What I observed was TM get closed and keep restart with same error message below. Any suggestion is appreciated!
org.apache.flink.runtime.io.network.netty.exception.RemoteTransportException: Connection unexpectedly closed by remote task manager 'xxxxxxx
/xxxxxxx
:5841'. This might indicate that the remote task manager was lost.
at org.apache.flink.runtime.io.network.netty.PartitionRequestClientHandler.channelInactive(PartitionRequestClientHandler.java:115)
at io.netty.channel.AbstractChannelHandlerContext.invokeChannelInactive(AbstractChannelHandlerContext.java:237)
at io.netty.channel.AbstractChannelHandlerContext.fireChannelInactive(AbstractChannelHandlerContext.java:223)

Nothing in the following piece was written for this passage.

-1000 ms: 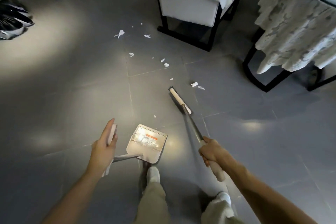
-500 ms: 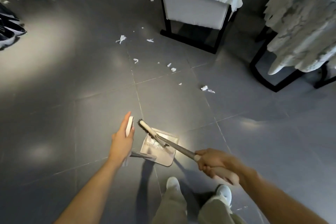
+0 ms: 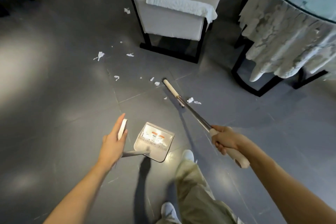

at io.netty.channel.ChannelInboundHandlerAdapter.channelInactive(ChannelInboundHandlerAdapter.java:75)
at io.netty.channel.AbstractChannelHandlerContext.invokeChannelInactive(AbstractChannelHandlerContext.java:237)
at io.netty.channel.AbstractChannelHandlerContext.fireChannelInactive(AbstractChannelHandlerContext.java:223)
at io.netty.handler.codec.ByteToMessageDecoder.channelInactive(ByteToMessageDecoder.java:294)
at io.netty.channel.AbstractChannelHandlerContext.invokeChannelInactive(AbstractChannelHandlerContext.java:237)
at io.netty.channel.AbstractChannelHandlerContext.fireChannelInactive(AbstractChannelHandlerContext.java:223)
at io.netty.channel.DefaultChannelPipeline.fireChannelInactive(DefaultChannelPipeline.java:829)
at io.netty.channel.AbstractChannel$AbstractUnsafe$7.run(AbstractChannel.java:610)
at io.netty.util.concurrent.SingleThreadEventExecutor.runAllTasks(SingleThreadEventExecutor.java:357)
at io.netty.channel.nio.NioEventLoop.run(NioEventLoop.java:357)
at io.netty.util.concurrent.SingleThreadEventExecutor$2.run(SingleThreadEventExecutor.java:111)
at java.lang.Thread.run(Thread.java:748)